**What is required:** The entries below must be retyped exactly. Pictures are to be omitted.
── Records for the exercise
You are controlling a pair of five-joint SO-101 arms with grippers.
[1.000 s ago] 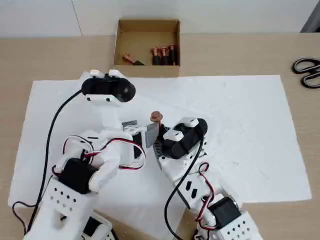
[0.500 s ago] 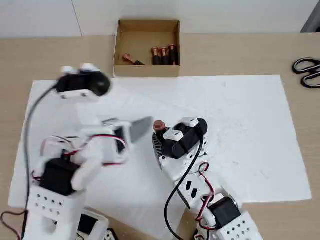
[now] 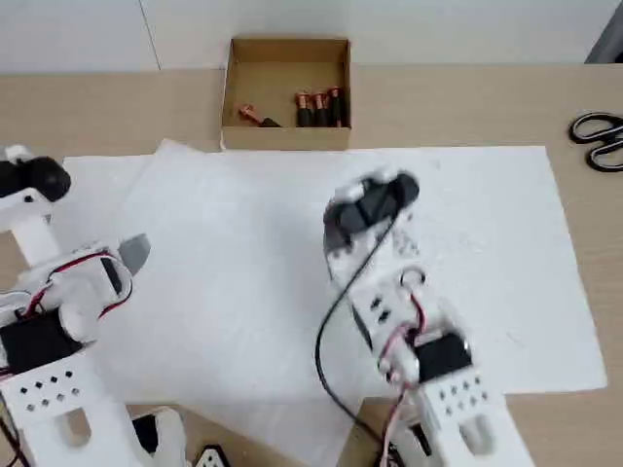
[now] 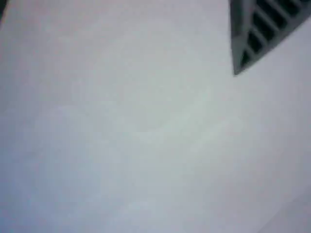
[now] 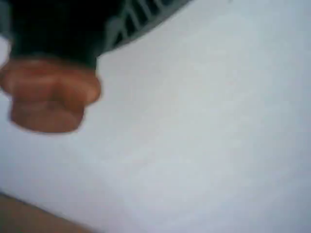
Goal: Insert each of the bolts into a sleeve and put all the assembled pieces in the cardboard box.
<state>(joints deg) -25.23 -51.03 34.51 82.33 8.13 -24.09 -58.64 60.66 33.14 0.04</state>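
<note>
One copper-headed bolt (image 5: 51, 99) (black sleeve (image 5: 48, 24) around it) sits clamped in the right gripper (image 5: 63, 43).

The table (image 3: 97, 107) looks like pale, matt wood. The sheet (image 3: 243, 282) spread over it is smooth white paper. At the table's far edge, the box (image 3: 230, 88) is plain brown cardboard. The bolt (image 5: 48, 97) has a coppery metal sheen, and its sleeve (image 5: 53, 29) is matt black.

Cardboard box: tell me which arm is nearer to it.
Right. The right arm is over the paper, short of the cardboard box; the left arm is at the paper's far left edge.
</note>
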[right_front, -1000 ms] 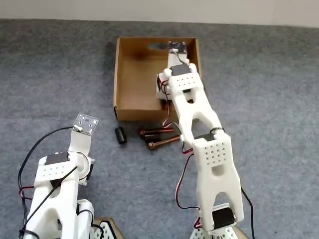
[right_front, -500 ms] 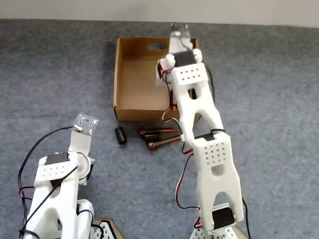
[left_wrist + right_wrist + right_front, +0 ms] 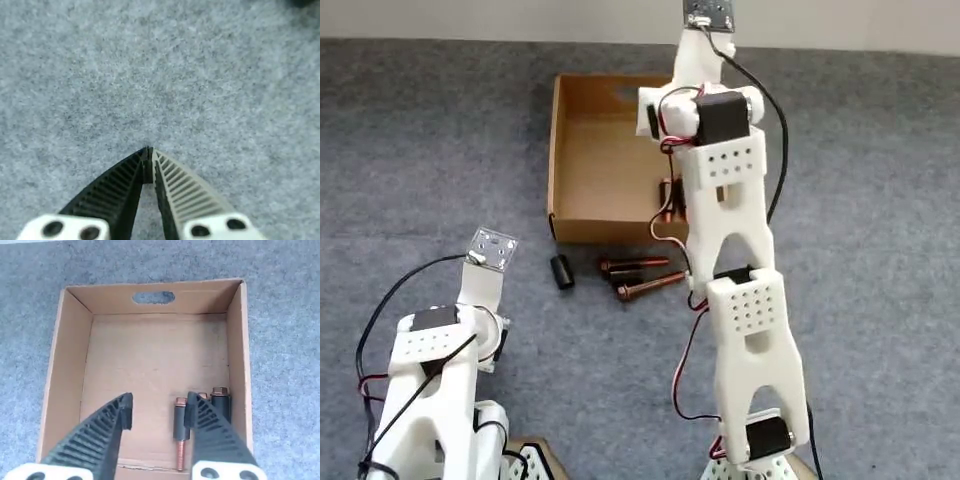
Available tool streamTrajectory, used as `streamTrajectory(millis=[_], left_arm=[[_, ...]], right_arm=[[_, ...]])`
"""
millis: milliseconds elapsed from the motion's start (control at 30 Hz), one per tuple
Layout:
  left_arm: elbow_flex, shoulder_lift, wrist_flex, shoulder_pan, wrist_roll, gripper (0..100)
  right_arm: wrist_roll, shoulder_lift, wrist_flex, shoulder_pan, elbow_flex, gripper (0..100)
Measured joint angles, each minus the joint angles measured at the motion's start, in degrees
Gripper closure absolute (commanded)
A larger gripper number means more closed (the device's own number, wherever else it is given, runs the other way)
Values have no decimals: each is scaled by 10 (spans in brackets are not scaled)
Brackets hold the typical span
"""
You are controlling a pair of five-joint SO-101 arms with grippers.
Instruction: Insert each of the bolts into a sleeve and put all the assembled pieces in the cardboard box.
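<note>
Two white plastic arms stand at the near edge of the grey carpet (image 3: pixel 880 200): the left arm (image 3: pixel 430 370) at seven o'clock, the right arm (image 3: pixel 750 330) at five o'clock. The left gripper (image 3: pixel 148 154) hangs just above bare carpet, its ribbed fingers pressed together with nothing between them.

Farther in, near the middle, a short black cylindrical sleeve (image 3: pixel 560 271) lies on the carpet. At its three o'clock, near but apart, two loose copper-coloured metal bolts (image 3: pixel 638 266) lie almost side by side, heads toward the sleeve. Their shank ends reach the outline of the right arm.

Just beyond the bolts, at their twelve o'clock, sits the open brown cardboard box (image 3: pixel 556 150), with an oval hand slot in its far wall. In the high view the right arm stretches over the box's three o'clock side and hides that wall.

Inside, at the five o'clock corner, lie sleeved bolts (image 3: pixel 180 427), copper heads and tips showing out of black sleeves. Two are plain to see, and a third copper head shows between them.

The right gripper (image 3: pixel 160 402) hovers over the box with its fingers spread apart, holding nothing. One finger (image 3: pixel 210 435) covers most of that middle piece.
</note>
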Motion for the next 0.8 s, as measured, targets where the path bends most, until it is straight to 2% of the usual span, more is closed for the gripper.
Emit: streamTrajectory(millis=[100, 233, 367, 533, 667, 800], left_arm=[[0, 0, 0, 0, 0, 976], [0, 0, 0, 0, 0, 976], [0, 0, 0, 0, 0, 976], [0, 1, -2, -22, 0, 976], [-10, 6, -11, -82, 4, 976], [-13, 6, -25, -143, 55, 976]], right_arm=[[0, -15, 0, -5, 11, 836], [0, -113, 0, -28, 104, 836], [4, -270, 0, -56, 289, 836], [63, -449, -3, -105, 565, 836], [72, -548, -72, -146, 775, 836], [72, -608, -200, -195, 973, 836]])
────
**Response to this task:**
You are controlling a pair of five-joint SO-101 arms with grippers.
[1.000 s ago] 
[0.500 s ago] 
[now] 
[now] 
[now] 
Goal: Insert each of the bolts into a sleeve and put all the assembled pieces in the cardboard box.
<state>(joints deg) -25.23 -51.03 34.51 82.33 8.13 -24.09 -58.64 60.66 33.14 0.04</state>
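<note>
One copper-headed bolt (image 5: 51, 99) (black sleeve (image 5: 48, 24) around it) sits clamped in the right gripper (image 5: 63, 43).

The table (image 3: 97, 107) looks like pale, matt wood. The sheet (image 3: 243, 282) spread over it is smooth white paper. At the table's far edge, the box (image 3: 230, 88) is plain brown cardboard. The bolt (image 5: 48, 97) has a coppery metal sheen, and its sleeve (image 5: 53, 29) is matt black.

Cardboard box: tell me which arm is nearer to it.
Right. The right arm is over the paper, short of the cardboard box; the left arm is at the paper's far left edge.
</note>
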[right_front, -1000 ms] 
[right_front, -500 ms] 
[left_wrist + right_wrist + right_front, +0 ms] 
Available tool streamTrajectory, used as `streamTrajectory(millis=[_], left_arm=[[_, ...]], right_arm=[[_, ...]])`
"""
millis: milliseconds elapsed from the motion's start (control at 30 Hz), one per tuple
Layout:
  left_arm: elbow_flex, shoulder_lift, wrist_flex, shoulder_pan, wrist_roll, gripper (0..100)
  right_arm: wrist_roll, shoulder_lift, wrist_flex, shoulder_pan, elbow_flex, gripper (0..100)
Measured joint angles, each minus the joint angles measured at the motion's start, in degrees
Gripper closure absolute (commanded)
A larger gripper number means more closed (the device's own number, wherever else it is given, runs the other way)
Values have no decimals: each is scaled by 10 (spans in brackets are not scaled)
Brackets hold the typical span
"""
You are controlling a pair of five-joint SO-101 arms with grippers.
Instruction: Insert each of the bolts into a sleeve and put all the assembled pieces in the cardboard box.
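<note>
Two white plastic arms stand at the near edge of the grey carpet (image 3: pixel 880 200): the left arm (image 3: pixel 430 370) at seven o'clock, the right arm (image 3: pixel 750 330) at five o'clock. The left gripper (image 3: pixel 148 154) hangs just above bare carpet, its ribbed fingers pressed together with nothing between them.

Farther in, near the middle, a short black cylindrical sleeve (image 3: pixel 560 271) lies on the carpet. At its three o'clock, near but apart, two loose copper-coloured metal bolts (image 3: pixel 638 266) lie almost side by side, heads toward the sleeve. Their shank ends reach the outline of the right arm.

Just beyond the bolts, at their twelve o'clock, sits the open brown cardboard box (image 3: pixel 556 150), with an oval hand slot in its far wall. In the high view the right arm stretches over the box's three o'clock side and hides that wall.

Inside, at the five o'clock corner, lie sleeved bolts (image 3: pixel 180 427), copper heads and tips showing out of black sleeves. Two are plain to see, and a third copper head shows between them.

The right gripper (image 3: pixel 160 402) hovers over the box with its fingers spread apart, holding nothing. One finger (image 3: pixel 210 435) covers most of that middle piece.
</note>
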Motion for the next 0.8 s, as measured, targets where the path bends most, until it is straight to 2% of the usual span, more is closed for the gripper.
Emit: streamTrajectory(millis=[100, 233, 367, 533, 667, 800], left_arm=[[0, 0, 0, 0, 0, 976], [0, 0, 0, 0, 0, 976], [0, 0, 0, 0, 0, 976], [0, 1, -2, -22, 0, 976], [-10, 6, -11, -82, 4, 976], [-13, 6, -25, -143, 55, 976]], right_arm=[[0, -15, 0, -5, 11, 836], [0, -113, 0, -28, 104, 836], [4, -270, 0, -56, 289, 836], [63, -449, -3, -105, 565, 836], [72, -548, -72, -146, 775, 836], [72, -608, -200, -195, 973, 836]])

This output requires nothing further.